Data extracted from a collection
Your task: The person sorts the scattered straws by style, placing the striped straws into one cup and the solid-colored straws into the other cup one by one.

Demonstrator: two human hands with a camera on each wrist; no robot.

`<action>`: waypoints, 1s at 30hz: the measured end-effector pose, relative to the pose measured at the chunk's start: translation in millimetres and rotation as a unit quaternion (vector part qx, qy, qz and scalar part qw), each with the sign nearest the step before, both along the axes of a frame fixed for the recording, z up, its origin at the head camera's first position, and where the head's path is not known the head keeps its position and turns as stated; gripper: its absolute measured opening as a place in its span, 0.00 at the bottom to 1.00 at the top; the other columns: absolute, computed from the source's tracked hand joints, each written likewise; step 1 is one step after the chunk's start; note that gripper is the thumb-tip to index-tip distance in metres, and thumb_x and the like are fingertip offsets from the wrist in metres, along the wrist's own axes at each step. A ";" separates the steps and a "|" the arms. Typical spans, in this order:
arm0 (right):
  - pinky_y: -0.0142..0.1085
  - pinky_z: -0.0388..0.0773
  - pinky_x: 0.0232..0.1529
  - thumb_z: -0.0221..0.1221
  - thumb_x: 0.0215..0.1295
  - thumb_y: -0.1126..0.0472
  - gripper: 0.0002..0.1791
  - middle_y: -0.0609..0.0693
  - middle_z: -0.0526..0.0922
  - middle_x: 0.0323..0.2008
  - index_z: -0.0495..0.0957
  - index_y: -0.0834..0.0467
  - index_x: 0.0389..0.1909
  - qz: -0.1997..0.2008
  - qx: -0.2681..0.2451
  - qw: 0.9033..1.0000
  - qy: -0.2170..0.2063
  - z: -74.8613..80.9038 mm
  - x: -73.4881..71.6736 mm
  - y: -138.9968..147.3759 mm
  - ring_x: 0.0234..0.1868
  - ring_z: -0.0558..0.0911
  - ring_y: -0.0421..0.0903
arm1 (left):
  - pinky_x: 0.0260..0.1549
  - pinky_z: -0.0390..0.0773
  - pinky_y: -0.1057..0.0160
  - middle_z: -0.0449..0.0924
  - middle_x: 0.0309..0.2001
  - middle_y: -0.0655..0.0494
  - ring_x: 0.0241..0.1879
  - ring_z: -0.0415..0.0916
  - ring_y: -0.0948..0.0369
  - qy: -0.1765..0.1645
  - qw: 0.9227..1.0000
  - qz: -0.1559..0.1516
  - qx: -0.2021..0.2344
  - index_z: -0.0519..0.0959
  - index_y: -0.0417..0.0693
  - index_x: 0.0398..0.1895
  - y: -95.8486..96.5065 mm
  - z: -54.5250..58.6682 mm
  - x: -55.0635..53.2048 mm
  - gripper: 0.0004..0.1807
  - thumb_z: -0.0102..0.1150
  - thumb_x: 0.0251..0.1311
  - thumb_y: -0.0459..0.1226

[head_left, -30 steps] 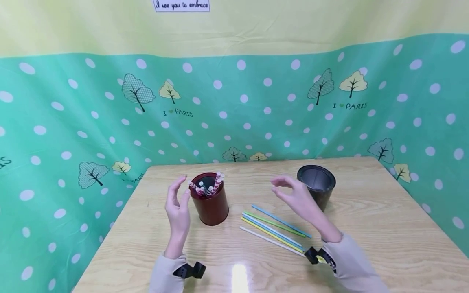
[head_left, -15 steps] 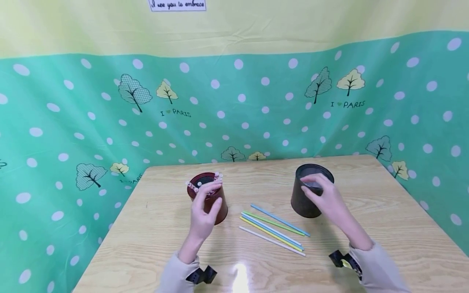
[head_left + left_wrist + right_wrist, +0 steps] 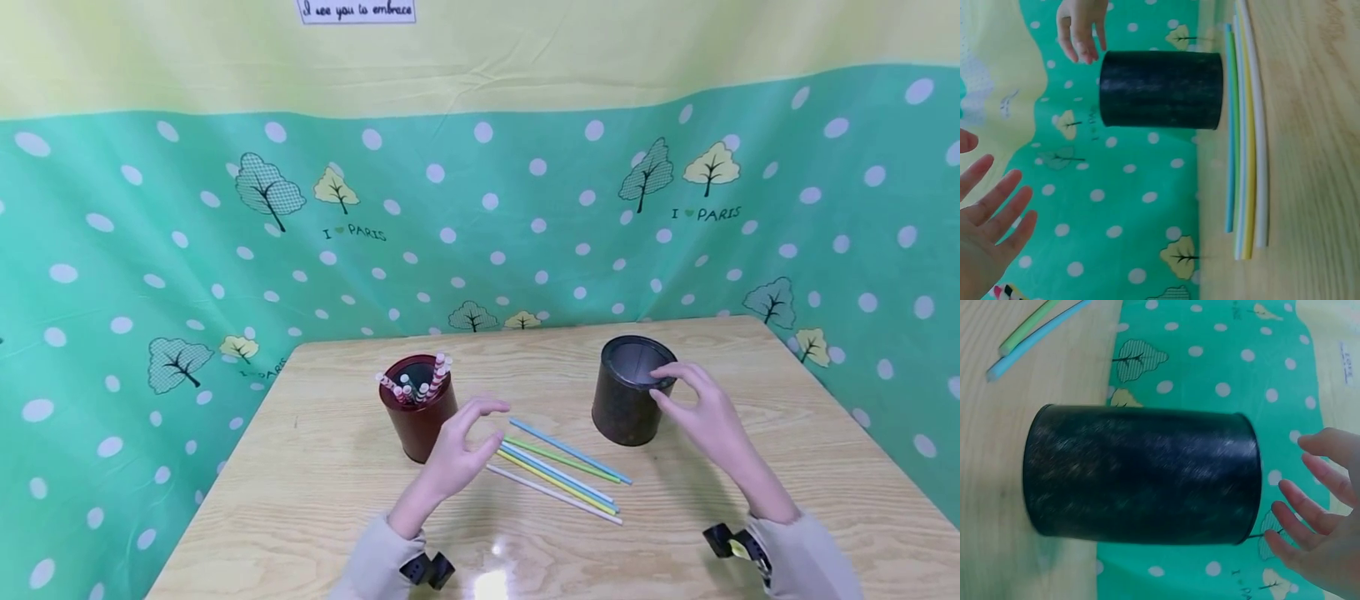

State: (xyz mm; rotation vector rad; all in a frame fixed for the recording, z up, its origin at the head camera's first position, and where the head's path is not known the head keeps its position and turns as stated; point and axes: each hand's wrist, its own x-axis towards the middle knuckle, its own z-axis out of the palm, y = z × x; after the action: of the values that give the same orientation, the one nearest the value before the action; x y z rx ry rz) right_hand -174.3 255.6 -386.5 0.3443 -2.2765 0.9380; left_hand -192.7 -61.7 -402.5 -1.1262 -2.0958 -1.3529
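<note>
My left hand [image 3: 459, 450] hovers with fingers bent and spread, holding nothing, over the left ends of several plain straws [image 3: 558, 492] in blue, green, yellow and white. Beside it stands a dark red can [image 3: 420, 429] with several red-and-white striped straws [image 3: 437, 379] poking out. My right hand [image 3: 705, 417] reaches toward the rim of a black can [image 3: 628, 408], thumb and fingers apart. In the right wrist view this black can [image 3: 1141, 475] shows scuffed sides, and the fingers [image 3: 1307, 506] are spread just beyond its rim.
A light wood table [image 3: 330, 517] carries everything. Behind it hangs a green and yellow curtain [image 3: 480, 208] with white dots and printed trees. Each sleeve has a small black camera [image 3: 731, 546] strapped at the wrist.
My left hand has swept right, from the red can's left side past its front to the straws. My right hand has moved right to the black can's right rim. Cans and straws stay put.
</note>
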 end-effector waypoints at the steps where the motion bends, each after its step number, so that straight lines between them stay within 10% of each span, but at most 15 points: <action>1: 0.14 0.55 0.48 0.61 0.45 0.75 0.15 0.56 0.77 0.37 0.76 0.65 0.37 -0.001 -0.002 1.000 -0.003 -1.7 0.1 2.0 0.44 0.69 0.36 | 0.44 0.71 0.56 0.77 0.41 0.45 0.44 0.72 0.52 -0.005 1.000 0.000 -0.013 0.74 0.35 0.42 0.8 -1.4 0.0 0.16 0.57 0.46 0.23; 5: 0.15 0.55 0.48 0.62 0.49 0.71 0.15 0.55 0.76 0.39 0.76 0.64 0.40 -0.011 -0.009 1.000 -0.019 -7.4 0.8 8.9 0.47 0.66 0.29 | 0.46 0.70 0.60 0.77 0.42 0.53 0.46 0.72 0.58 -0.035 0.997 -0.009 -0.068 0.74 0.41 0.43 3.1 -7.0 -0.6 0.14 0.56 0.51 0.29; 9: 0.31 0.61 0.55 0.61 0.52 0.66 0.15 0.56 0.75 0.43 0.76 0.63 0.42 -0.016 -0.024 0.999 -0.047 -16.2 -2.5 17.5 0.51 0.69 0.43 | 0.47 0.69 0.62 0.76 0.42 0.56 0.46 0.71 0.61 -0.067 0.990 -0.027 -0.119 0.75 0.45 0.43 6.1 -11.2 0.0 0.12 0.55 0.54 0.34; 15: 0.28 0.56 0.58 0.63 0.50 0.55 0.19 0.41 0.74 0.51 0.76 0.44 0.46 -0.021 -0.030 0.999 -0.018 -115.1 -63.2 81.4 0.56 0.67 0.39 | 0.48 0.69 0.64 0.76 0.42 0.57 0.46 0.71 0.62 -0.114 0.973 -0.040 -0.198 0.75 0.45 0.42 13.7 -17.9 2.8 0.11 0.56 0.54 0.36; 30: 0.35 0.59 0.58 0.61 0.52 0.50 0.17 0.34 0.71 0.52 0.75 0.36 0.45 -0.039 -0.048 0.995 -0.076 -135.2 -68.5 92.1 0.57 0.64 0.34 | 0.43 0.69 0.72 0.75 0.40 0.63 0.43 0.71 0.68 -0.147 0.938 -0.046 -0.312 0.76 0.50 0.41 23.0 -43.7 -3.5 0.12 0.58 0.52 0.39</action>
State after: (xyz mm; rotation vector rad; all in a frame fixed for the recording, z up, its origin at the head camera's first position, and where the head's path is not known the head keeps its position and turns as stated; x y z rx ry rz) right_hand -242.8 347.7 -521.6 0.1462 -2.3524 1.0621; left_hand -196.1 -38.7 -446.2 -1.3280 -2.8468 -0.9483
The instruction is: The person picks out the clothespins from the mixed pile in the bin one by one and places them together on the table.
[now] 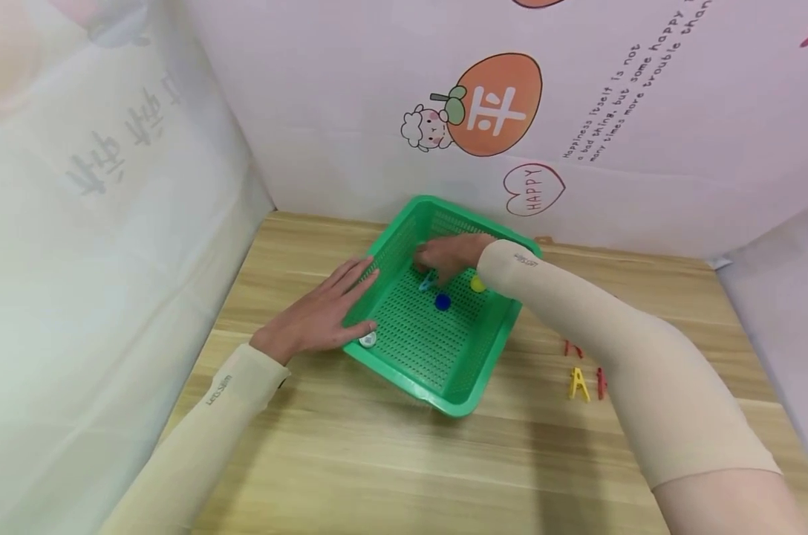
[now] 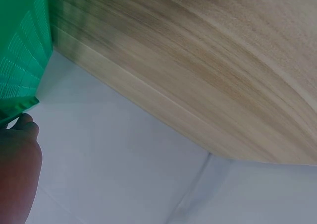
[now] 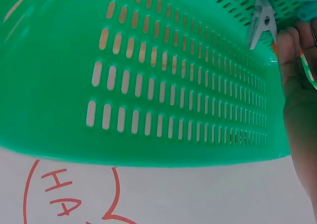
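A green perforated basket point(image 1: 487, 364) stands on the wooden table. My left hand point(image 1: 320, 308) rests on its left rim with fingers extended and thumb over the edge, beside a white round piece point(image 1: 368, 339). Deep in the basket's far left corner is my right hand point(image 1: 451, 254), fingertips pointing down. A light blue clothespin point(image 1: 427, 281) lies by those fingers, with a dark blue round piece point(image 1: 442, 302) and a yellow one point(image 1: 477, 284) nearby. In the right wrist view, a grey-white clothespin point(image 3: 262, 23) and a bit of orange point(image 3: 275, 48) show at the fingertips; the grip is mostly hidden.
Right of the basket, partly behind the right forearm, lie a yellow clothespin point(image 1: 578, 384) and red clothespins point(image 1: 601, 383) on the table point(image 1: 391, 475). Printed white sheets point(image 1: 350, 134) rise behind the table and along both sides.
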`<state>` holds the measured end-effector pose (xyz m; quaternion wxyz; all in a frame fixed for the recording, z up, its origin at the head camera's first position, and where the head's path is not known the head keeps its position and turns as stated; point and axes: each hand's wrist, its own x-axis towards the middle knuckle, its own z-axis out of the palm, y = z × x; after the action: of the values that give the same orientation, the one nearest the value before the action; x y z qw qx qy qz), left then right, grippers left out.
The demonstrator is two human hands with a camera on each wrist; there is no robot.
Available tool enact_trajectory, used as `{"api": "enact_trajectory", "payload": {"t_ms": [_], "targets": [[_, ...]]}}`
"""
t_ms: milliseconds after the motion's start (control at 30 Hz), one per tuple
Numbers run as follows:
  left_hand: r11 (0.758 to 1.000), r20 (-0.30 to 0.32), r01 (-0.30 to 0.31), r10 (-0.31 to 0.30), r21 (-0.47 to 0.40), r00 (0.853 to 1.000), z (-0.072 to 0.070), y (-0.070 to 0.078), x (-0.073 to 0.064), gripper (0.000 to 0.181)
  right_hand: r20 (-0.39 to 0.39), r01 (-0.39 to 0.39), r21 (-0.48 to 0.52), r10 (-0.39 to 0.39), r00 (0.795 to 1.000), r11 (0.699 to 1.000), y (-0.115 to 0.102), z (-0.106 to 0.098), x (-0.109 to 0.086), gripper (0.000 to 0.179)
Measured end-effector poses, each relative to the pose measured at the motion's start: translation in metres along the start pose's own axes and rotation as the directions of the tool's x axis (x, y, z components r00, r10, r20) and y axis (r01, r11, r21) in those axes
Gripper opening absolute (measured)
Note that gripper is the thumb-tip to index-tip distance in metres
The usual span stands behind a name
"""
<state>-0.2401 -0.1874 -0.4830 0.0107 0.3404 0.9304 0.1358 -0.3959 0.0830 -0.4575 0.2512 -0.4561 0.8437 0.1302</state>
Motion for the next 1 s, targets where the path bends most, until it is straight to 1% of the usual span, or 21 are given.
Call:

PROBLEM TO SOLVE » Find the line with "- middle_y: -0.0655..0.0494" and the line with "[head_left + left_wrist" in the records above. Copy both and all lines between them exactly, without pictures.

YOUR RESPONSE »
  - middle_y: -0.0655..0.0494
  - ring_x: 0.0241..0.1879
  - ring_z: -0.0415..0.0916
  - ring_y: -0.0948..0.0369
  - qy: -0.1765..0.1645
  - qw: 0.9227..1.0000
  - qz: -0.1559..0.1516
  - qx: -0.2021..0.2344
  - index_z: -0.0519..0.0959
  - index_y: -0.0417..0.0693
  - index_x: 0.0398..0.1895
  - y: -95.8486..96.5065 mm
  - z: -54.5250..58.6682 mm
  - x: -55.0635..53.2048 mm
  - gripper: 0.0004..0.1807
  - thumb_z: -0.0102..0.1150
  - thumb_x: 0.0251..0.1311
  - thumb_y: -0.0459..0.1226

[head_left, -30 steps] 
[head_left, -15 steps] 
[head_left + left_wrist + right_wrist, +0 steps] 

No further output is given for this exercise.